Posted on: 5 February 2016
Dealing with an auto accident that happens in your hometown can be stressful enough, but it can be a downright nightmare if you get into an accident in another state. Your insurance company will usually take care of many of the aspects of the case, which may make things easier. The case can get a little tricky, though, if you have to sue the defendant directly for damages. Here are three things you need to consider when litigating an out-of-state accident.
Where to File the Lawsuit?
The first issue that will have the biggest impact on your case is where to file the lawsuit. You may have your choice of filing where you live, where the defendant lives, or where the accident actually took place if all three locations are different. Be aware, though, that you will be subjected to the laws of the state where the case is filed, which may differ. For instance, California bans all drivers from holding cell phones or text messaging while driving. Arizona, on the other hand, only bans school bus drivers from engaging in that activity. Differing laws can affect the outcome of your case, so it's essential that you choose wisely.
Another thing to consider when you're choosing where to sue is whether you'll be able to make your court dates. Filing in a state that may be more favorable to your lawsuit won't help much if you can't show up to court, and failure to show may result in your case being dismissed, requiring you to go through the trouble of filing again.
However, if you file in your state, the defendant may not show up. In this case, though, you may win your case by default. Be advised, though, that the defendant can contest or appeal a default judgment for a period of time after the court case has ended. This time limit varies by state. If the defendant successfully wins his or her appeal, you'll have to litigate the case again.
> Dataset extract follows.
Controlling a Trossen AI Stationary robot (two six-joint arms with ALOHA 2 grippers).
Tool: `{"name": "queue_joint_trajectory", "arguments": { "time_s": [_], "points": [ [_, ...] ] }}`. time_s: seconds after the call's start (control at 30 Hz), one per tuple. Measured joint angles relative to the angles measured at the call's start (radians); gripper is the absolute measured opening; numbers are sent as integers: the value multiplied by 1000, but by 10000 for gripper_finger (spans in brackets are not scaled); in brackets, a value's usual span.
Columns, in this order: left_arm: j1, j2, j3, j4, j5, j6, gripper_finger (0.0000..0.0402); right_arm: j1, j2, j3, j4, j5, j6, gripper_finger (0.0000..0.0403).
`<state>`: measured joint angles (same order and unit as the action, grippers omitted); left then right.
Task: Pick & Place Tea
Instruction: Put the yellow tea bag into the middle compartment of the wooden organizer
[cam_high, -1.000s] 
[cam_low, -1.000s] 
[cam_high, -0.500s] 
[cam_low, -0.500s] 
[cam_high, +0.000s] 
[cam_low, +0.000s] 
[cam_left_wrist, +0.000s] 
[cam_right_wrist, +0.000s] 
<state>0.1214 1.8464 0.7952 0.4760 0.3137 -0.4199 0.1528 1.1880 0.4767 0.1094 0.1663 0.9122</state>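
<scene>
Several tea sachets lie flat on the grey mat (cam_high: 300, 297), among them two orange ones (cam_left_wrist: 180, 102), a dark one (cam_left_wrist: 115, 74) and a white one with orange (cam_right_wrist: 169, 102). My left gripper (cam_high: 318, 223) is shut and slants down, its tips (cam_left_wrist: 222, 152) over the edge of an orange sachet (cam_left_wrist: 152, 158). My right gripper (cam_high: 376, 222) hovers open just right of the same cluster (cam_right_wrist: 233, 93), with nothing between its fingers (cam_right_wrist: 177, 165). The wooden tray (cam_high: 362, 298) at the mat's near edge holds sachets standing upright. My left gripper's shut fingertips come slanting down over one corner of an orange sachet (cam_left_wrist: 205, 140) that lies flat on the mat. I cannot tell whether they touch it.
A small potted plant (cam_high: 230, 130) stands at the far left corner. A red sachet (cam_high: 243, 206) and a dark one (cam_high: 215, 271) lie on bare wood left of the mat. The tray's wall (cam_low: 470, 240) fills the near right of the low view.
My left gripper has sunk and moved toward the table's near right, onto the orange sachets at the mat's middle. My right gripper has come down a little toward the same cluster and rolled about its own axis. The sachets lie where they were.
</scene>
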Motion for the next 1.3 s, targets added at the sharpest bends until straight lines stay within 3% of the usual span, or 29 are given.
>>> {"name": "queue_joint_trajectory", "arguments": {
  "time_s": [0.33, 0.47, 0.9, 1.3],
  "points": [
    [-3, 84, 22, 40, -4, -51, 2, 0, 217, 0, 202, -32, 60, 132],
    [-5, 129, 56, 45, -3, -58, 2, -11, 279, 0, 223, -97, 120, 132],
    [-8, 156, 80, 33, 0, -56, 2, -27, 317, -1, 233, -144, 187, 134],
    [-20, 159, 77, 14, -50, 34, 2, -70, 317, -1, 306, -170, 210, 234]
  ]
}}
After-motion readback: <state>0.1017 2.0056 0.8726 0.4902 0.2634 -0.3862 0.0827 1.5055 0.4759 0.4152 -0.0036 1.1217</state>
Lastly, each state has a statute of limitations that dictates how long you have to file a personal injury lawsuit against another party. This, too, can vary between states, which may or may not work in your favor. For instance, in the rare occurrence that your or the other person's insurance company takes an inordinate amount of time to deny your claim, having the option to sue in a state where the statute of limitation is up to 2 to 3 years after the date of the accident could be immensely helpful.
Where to Hire Attorney?
If you require the assistance of an attorney to help litigate your case, you may run into some issues there as well. Namely, you'll have to decide whether to hire someone from your home state to represent you in an out-of-state court case or to get an attorney in the state where you're filing your case.
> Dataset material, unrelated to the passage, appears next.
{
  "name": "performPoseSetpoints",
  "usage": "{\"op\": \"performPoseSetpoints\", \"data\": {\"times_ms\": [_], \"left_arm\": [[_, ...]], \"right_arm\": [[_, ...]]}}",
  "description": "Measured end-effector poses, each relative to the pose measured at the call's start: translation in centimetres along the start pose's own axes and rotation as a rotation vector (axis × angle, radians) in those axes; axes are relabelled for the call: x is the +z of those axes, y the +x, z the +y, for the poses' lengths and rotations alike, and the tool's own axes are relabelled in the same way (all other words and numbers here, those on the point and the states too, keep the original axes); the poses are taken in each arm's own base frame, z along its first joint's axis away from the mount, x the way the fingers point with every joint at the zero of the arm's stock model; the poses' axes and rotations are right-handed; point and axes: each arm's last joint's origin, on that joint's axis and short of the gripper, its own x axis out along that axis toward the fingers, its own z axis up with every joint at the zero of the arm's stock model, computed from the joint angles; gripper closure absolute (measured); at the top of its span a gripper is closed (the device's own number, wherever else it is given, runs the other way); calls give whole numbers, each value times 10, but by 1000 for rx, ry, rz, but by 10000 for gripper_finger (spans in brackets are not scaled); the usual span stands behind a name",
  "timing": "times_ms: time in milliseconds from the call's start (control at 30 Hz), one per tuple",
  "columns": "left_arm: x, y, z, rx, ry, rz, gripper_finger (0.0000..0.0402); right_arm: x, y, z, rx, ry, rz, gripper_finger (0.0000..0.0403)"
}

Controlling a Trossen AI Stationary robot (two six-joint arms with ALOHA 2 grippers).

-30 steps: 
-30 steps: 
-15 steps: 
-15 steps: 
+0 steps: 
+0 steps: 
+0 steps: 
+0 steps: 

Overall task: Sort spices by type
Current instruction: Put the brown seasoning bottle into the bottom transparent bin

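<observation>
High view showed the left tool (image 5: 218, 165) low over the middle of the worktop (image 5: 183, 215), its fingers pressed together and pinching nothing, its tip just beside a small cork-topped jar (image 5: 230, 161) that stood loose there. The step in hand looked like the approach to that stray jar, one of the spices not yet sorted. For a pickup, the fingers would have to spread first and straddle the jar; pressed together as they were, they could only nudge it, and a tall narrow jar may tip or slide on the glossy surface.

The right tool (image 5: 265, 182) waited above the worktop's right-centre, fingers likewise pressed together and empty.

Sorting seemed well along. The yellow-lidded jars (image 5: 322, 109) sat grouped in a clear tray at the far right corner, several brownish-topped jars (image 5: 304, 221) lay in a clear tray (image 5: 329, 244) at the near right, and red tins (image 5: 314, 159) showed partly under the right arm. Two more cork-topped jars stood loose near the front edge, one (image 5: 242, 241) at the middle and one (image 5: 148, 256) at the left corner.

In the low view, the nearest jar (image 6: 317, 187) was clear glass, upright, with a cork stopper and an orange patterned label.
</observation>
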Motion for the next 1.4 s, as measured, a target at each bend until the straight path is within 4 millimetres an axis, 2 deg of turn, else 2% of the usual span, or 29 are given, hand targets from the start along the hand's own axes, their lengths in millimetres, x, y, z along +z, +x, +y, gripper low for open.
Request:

It's generally easier to hire a local attorney, since you can conduct in-person interviews to ensure the person is right for you. However, you must request permission from the court to let an attorney licensed in another state represent you. Whether or not the court will approve depends on the jurisdiction. Some are welcoming to out-of-state attorneys and others are not.
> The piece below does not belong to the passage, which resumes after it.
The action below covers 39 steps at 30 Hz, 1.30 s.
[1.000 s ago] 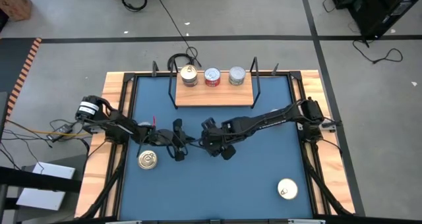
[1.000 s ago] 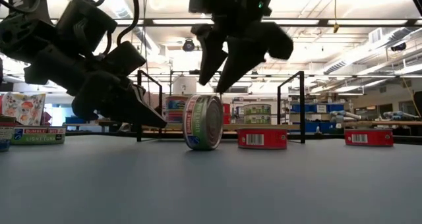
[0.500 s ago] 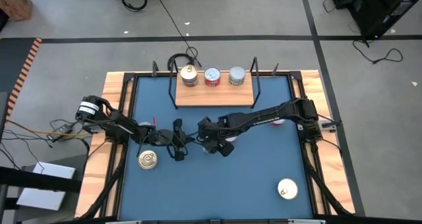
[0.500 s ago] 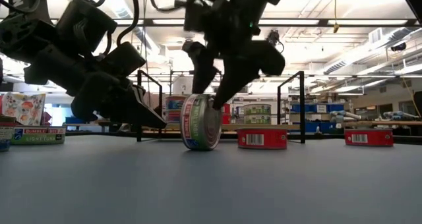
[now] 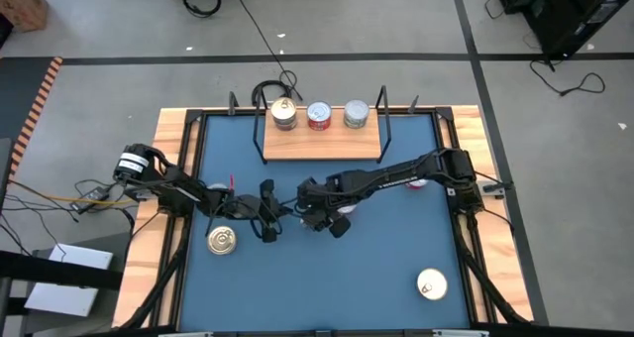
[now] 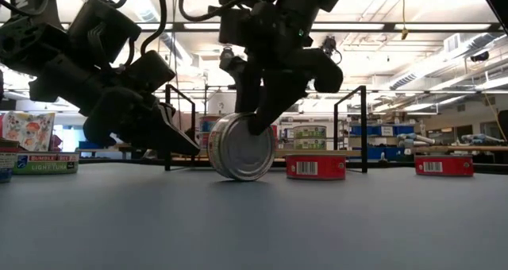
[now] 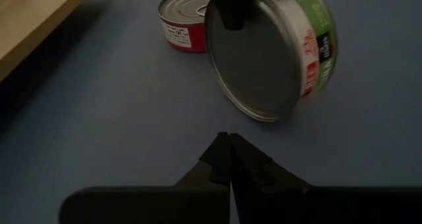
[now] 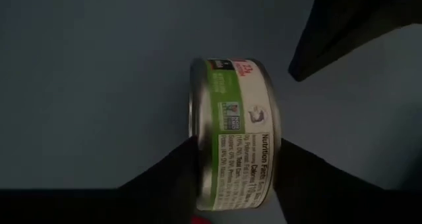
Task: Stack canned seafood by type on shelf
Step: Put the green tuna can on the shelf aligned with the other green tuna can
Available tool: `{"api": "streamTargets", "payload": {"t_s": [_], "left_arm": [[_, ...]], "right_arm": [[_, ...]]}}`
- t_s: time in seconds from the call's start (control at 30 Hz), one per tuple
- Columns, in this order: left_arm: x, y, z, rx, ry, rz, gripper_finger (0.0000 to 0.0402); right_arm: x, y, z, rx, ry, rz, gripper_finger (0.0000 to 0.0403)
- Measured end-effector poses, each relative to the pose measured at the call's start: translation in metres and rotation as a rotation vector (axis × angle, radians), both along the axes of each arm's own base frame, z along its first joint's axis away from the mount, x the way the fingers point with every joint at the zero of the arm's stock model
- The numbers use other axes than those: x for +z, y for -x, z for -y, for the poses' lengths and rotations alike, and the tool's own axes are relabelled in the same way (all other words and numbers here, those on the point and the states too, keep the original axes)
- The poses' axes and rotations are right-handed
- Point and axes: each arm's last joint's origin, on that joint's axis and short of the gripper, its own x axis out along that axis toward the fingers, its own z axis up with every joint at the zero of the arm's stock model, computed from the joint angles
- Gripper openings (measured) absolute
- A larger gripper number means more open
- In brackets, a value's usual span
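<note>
Now, by label:
Right pincer (image 6: 258, 123): down near the middle of the blue counter (image 5: 376, 278), its two fingers straddling a green-labelled tin (image 6: 240, 147) that stands on its edge; one finger lies against each flat face, as the right wrist view shows, so it has hold of the tin.
Green-labelled tin: on its rim on the counter, plain silver face turned toward the low camera, in front of the shelf (image 5: 322, 143) and apart from it; in the left wrist view it leans slightly.
Left pincer (image 7: 229, 145): fingers pressed together with nothing between them, hanging low just beside the green-labelled tin, tips pointed at it but not touching.
Shelf: light-wood board at the far side of the counter with black wire uprights at its ends; three tins stand on it in a row, a gold-lidded tin (image 5: 284, 113), a red-sided tin (image 5: 319, 115) and a silver-lidded tin (image 5: 356, 114).
Loose tins: a gold-lidded one (image 5: 222, 240) lies flat near the left arm, another (image 5: 431, 284) lies toward the near right corner, well apart from the rest.
Red tin on counter (image 7: 181, 20): lies flat just behind the gripped tin in the left wrist view.
Second red tin (image 6: 444, 165): flat, farther off to the side in the low view.
</note>
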Motion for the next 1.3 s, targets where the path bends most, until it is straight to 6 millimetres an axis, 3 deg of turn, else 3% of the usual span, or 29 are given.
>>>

If you happen to file your case in a jurisdiction that generally doesn't approve of out-of-state attorneys, then you'll have to hire someone from the state where you're filing your case, which can be challenging. Your insurance company may be able to help you in this area as sometimes policies will pay for legal assistance. At the very least, they may be able to recommend someone in that area. The Internet can also provide assistance with locating a lawyer.